Spot the new icons - they're the ones where the colour is seared directly into your retinas.
Yosemite icons

The Helvetica variant used for the system font is generally legible, if lacking in character, but the spindly menu extras are less successful — it's now hard to tell whether the network indicator is showing a connection.

The simpler Dock is much smarter, but the icons are variable. They're more complex than their iOS cousins, but just as heavily colour-saturated, and the new Finder icon's leering grin looks a bit strange.

Mail and calendar in OS X Yosemite

Mail's main change is mark-up, enabling you to annotate images. The interface is smart and simple, providing tools to rapidly add shapes and text.

Yosemite mail
Mail mark-up is nicely done, although not terribly accesible.

This is then burned into the image, meaning whatever you add cannot be edited by someone else, but also that any text is not accessible. If your image is large, it's worth noting the default text size will appear like ant tracks.

Calendar is one of the apps that utilises Apple's new skinny toolbar with buttons, which slows down drag actions but provides more space for content. Otherwise, Calendar now echoes its iPad cousin, which means a very different day view, designed to focus on the day's events.

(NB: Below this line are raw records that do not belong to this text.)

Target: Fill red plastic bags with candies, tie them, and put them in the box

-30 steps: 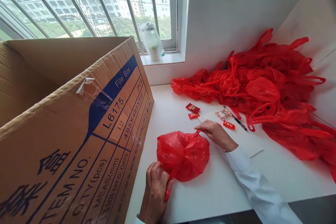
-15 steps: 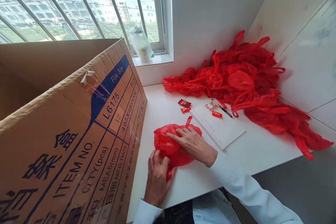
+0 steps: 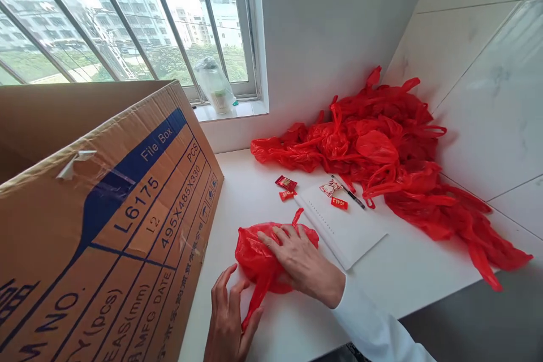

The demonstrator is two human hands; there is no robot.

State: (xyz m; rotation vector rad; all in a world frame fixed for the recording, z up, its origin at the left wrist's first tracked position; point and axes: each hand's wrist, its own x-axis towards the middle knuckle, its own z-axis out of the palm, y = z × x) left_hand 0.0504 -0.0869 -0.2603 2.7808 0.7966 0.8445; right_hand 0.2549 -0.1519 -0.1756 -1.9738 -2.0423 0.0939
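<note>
A red plastic bag (image 3: 254, 251) lies spread on the white table in front of me. My right hand (image 3: 294, 254) rests on its right part, fingers stretched out over the plastic. One handle loop sticks up beyond my right fingers, away from me. Another strip of the bag trails toward me and ends between the thumb and fingers of my left hand (image 3: 231, 314). That hand is open, its fingers apart and curved. Whether its thumb touches the strip I cannot tell.
A large cardboard box (image 3: 169, 203) stands at the left. Many red bags (image 3: 377, 141) are heaped along the back and right. A white notebook (image 3: 343, 232), a black pen (image 3: 354, 199) and several small red packets (image 3: 286, 182) lie between. A plastic-wrapped cup (image 3: 218, 93) stands on the windowsill.
My left hand has come off the bag's near edge, moving left and toward me, and its fingers have spread. My right hand stays on the bag. The view has shifted somewhat.
</note>
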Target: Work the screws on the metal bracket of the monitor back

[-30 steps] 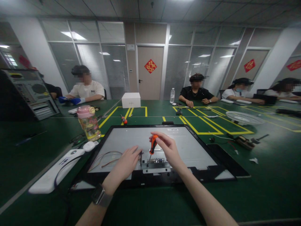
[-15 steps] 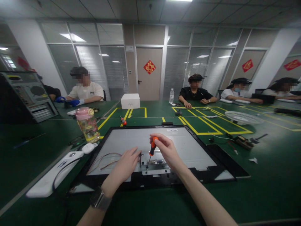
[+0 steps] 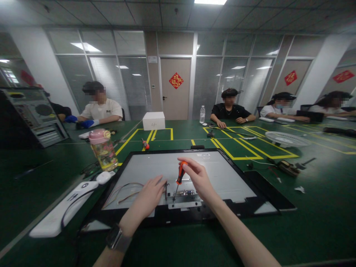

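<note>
I have the right hand (image 3: 198, 177) gripping a screwdriver (image 3: 181, 173), its tip down at the metal bracket (image 3: 185, 205) on the screen panel (image 3: 222, 170); the left hand (image 3: 148, 194) lies open, fingertips by the bracket's edge.

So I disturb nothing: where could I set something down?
Bare tabletop lies between white box and clear bottle, and between right forearm and black slab. Crowded: left of the panel, around pink-lidded bottle and white device.
</note>
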`<state>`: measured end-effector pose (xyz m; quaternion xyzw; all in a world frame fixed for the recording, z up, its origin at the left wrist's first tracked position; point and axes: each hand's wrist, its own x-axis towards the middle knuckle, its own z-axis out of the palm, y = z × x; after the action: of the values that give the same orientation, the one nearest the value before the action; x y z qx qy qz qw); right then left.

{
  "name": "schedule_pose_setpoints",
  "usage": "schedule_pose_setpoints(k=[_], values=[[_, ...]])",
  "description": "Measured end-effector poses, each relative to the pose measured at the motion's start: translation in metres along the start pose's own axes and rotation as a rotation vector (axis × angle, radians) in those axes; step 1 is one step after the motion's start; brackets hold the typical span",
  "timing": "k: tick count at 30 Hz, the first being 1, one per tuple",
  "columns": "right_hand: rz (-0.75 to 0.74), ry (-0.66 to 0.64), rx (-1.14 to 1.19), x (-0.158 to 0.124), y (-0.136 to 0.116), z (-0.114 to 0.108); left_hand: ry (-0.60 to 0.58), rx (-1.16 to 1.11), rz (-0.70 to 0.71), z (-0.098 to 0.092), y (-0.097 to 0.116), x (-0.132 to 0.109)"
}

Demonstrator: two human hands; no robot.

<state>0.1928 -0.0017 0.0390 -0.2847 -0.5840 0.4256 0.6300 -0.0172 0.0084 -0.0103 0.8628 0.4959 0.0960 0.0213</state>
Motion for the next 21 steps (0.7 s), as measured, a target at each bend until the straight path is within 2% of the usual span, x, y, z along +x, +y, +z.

Anyone who lived in the Mavericks day view that also listed upcoming appointments will shortly be scurrying towards Fantastical. But for anyone who wants to purely emphasise the current day, it's a useful change.

Spotlight vs Alfred

Spotlight now apes Alfred and similar launchers, in appearing at the centre of the screen rather than streaming a results list from the menu bar. Even in this beta, Spotlight seems fast when searching local content, and it handily provides previews of many files, without you having to resort to pausing over an item for Quick Look to kick in.

Yosemite spotlight
The current incarnation of Spotlight showcases promise, but it's no Alfred.

We couldn't get many of the extra features to work in the beta — our copy stubbornly ignored the internet, but the potential of the revamp was apparent in Spotlight immediately providing currency conversions, along with a small range of alternatives in the preview area.

It's clear, though, that devoted Alfred users wedded to that app's power and extensibility won't be swayed by Apple's admittedly impressive update.

Safari in OS X Yosemite

Already, it looks like this new Safari's going to be a big win for Apple. Like Calendar, the interface is designed to maximise space for content, but the big draw is in being able to find pages from within a sea of tabs.

Safari's very smart tabs view, with iCloud tabs sitting underneath

The new Show All Tabs button provides a grid-based preview of every tab within the current window, along with access to open iCloud tabs. During testing, this was impressive and very responsive, unlike the finicky new favourites drop-down from the address bar, which eventually made us bring back the standalone toolbar Apple was so keen to hide.

OS X Yosemite's Notification Center

The OS X Mavericks Notification Center was a waste of time beyond the initial notifications themselves. Click the menu-bar button and your entire desktop was rudely shoved out of the way, only to display a bunch of old notifications.

Notification center is now actually useful, and doesn't barge the desktop across the screen.

Yosemite's update borrows heavily from iOS (7 and 8), with a Today view to which you can add custom widgets. In the default install, this includes a world clock, your calendar, stocks and weather, already showcasing the potential of the system.

Unlike in Mavericks, the new Notification Center is an overlay, so it's not as jarring when it appears; however, any attempt to interact with other on-screen content results in the panel closing, which is a pity. It's also curious Dashboard still exists, given the clear overlap with Notification Center.

Check out the beta

Apple's offering a million people the chance to access the open beta of Yosemite and provide feedback on features and bugs. This release isn't yet in the wild, but will be soon.

Transparency on the Yosemite beta UI

If you do sign up, though, be very aware that certain features won't work fully, and bugs may exist; on that basis, do not install it on any critical work machine unless you love living at the bleeding edge. Instead, if you've space on your Mac running Mavericks, you can use Disk Utility to non-destructively create a new partition into which you can install Yosemite.

We think doing so's worthwhile for the curious (and to assist Apple through providing feedback). Apple's clearly rethinking OS X, in a manner that boosts productivity and updates the visual appearance, yet still retains a familiar design language. We look forward to testing out the more advanced aspects of the system, not least iCloud Drive (which wasn't fully working during testing) and Handoff with iOS devices.